Add CEAT Ltd For Target Rs.1,540 - ICICI Securities
Challenging quarter amidst rising input costs
CEAT’s Q1FY22 performance was in-line with consensus expectations, PAT declined ~86% QoQ mainly due to gross margin compression (down 315 bps QoQ). Revenue growth continues to be led by organic growth in CV/PV segments coupled with new order wins across both new and existing customers (e.g. Nissan magnate, Mahindra Thar). Outlook for H2FY22 remains mixed due to worries on potential demand slowdown due to covid 3rd wave and chip shortages led delays.
However, margins are likely to improve in H2FY22 as inputs costs have started to moderate downwards (Bangkok rubber prices down >15% since Jun’21). On balance sheet side, consolidated debt rose to ~Rs17.8bn (FY21: ~Rs14.2bn). CEAT’s capex intensity is likely to peak in FY22, we expect FCF generation to improve in FY23E (~Rs3bn /~5% FCF yield). Maintain ADD.
* Key highlights of the quarter: Revenue declined ~17% QoQ to ~Rs19bn due to sharp decline in OEM production in May’21 due to Covid shutdown.
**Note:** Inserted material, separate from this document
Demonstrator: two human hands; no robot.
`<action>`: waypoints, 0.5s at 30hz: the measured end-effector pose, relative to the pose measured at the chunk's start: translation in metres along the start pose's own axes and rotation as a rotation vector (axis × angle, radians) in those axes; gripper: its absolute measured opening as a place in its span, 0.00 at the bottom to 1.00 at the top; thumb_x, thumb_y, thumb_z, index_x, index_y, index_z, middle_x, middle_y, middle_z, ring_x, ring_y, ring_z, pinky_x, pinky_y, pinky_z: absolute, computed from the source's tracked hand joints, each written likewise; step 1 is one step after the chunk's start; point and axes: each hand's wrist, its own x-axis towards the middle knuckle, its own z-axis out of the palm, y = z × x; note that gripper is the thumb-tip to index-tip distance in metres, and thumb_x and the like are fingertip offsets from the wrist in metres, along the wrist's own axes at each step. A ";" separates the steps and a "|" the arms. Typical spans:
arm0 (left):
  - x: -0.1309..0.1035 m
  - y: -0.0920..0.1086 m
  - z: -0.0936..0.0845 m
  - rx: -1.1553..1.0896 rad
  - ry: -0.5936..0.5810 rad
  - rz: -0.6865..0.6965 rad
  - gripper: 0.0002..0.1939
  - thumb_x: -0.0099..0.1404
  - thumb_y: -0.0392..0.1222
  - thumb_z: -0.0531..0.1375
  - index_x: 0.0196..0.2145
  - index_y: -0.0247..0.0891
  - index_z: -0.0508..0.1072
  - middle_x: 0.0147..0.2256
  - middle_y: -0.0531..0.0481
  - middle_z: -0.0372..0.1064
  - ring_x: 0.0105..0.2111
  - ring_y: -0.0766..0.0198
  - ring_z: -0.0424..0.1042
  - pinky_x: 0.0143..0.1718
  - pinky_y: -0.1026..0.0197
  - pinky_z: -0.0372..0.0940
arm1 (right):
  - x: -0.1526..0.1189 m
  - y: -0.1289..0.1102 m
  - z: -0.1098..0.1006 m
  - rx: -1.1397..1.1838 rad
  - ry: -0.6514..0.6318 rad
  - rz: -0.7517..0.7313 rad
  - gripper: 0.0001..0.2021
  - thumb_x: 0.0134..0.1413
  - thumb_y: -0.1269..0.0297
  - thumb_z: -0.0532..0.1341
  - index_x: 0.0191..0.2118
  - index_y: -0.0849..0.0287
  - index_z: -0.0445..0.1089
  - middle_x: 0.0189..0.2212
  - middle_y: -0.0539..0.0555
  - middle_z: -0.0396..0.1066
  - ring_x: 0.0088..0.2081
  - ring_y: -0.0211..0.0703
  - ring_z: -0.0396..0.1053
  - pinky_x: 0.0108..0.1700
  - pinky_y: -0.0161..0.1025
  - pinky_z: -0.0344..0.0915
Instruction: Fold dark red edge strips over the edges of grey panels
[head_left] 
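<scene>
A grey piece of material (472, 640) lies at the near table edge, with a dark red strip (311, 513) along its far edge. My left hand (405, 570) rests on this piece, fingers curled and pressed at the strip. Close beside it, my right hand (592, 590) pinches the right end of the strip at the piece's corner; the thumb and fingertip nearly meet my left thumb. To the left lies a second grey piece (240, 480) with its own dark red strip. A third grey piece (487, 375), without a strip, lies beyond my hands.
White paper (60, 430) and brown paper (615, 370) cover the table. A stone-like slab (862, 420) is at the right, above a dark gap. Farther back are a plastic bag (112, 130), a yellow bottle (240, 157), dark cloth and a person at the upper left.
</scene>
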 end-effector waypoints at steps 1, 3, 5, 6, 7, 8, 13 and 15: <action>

Gross margin decline was curtailed at 38.7% (down 315 bps QoQ) due to better fixed-cost absorption on account of higher finished goods inventory. EBITDA margin was down by 248bps as employee costs rose (by 131bps QoQ) and other expenses fell by 198bps due to tight cost control and potentially lower ad spends. Adjusted PAT wad down ~86% QoQ to Rs200mn. As per earlier commentary, CEAT took a blended price hike of ~3-4% in Q1FY22.
* Focus on superior growth trajectory: Management focus is to achieve above industry growth, which we believe could be driven by: a) Faster growth in the high growth compact SUV segment aided by the new capacity coming on stream at Halol plant; b) new product innovations are likely to drive market share gains in across OEMs (e.g. Hero Motocorp, Mahindra) which would aid replacement market share; and c) strong capex push for FY22-23 (~ Rs18-19bn) with focus on expansion of TBR capacity would be key driver for market share gains in CV segment.
* Maintain ADD: We like CEAT’s plan to drive growth via market share gains (product innovations, new customer additions) while improving its margin trajectory; however, rise in capex intensity and curtailed industry pricing power is likely to curtail FCF generation in FY22E. We raise our earnings estimates for FY22E/ FY23E by ~7/ 8%, respectively on the back of easing input cost pressures. The stock remains attractive at ~5% FCF yield on FY23E basis. We value CEAT on SoTP basis with an unchanged target multiple for India business at 14x FY23E EPS of Rs108. We maintain our ADD rating on the stock with a revised target price of Rs1,540 (earlier: Rs1,533).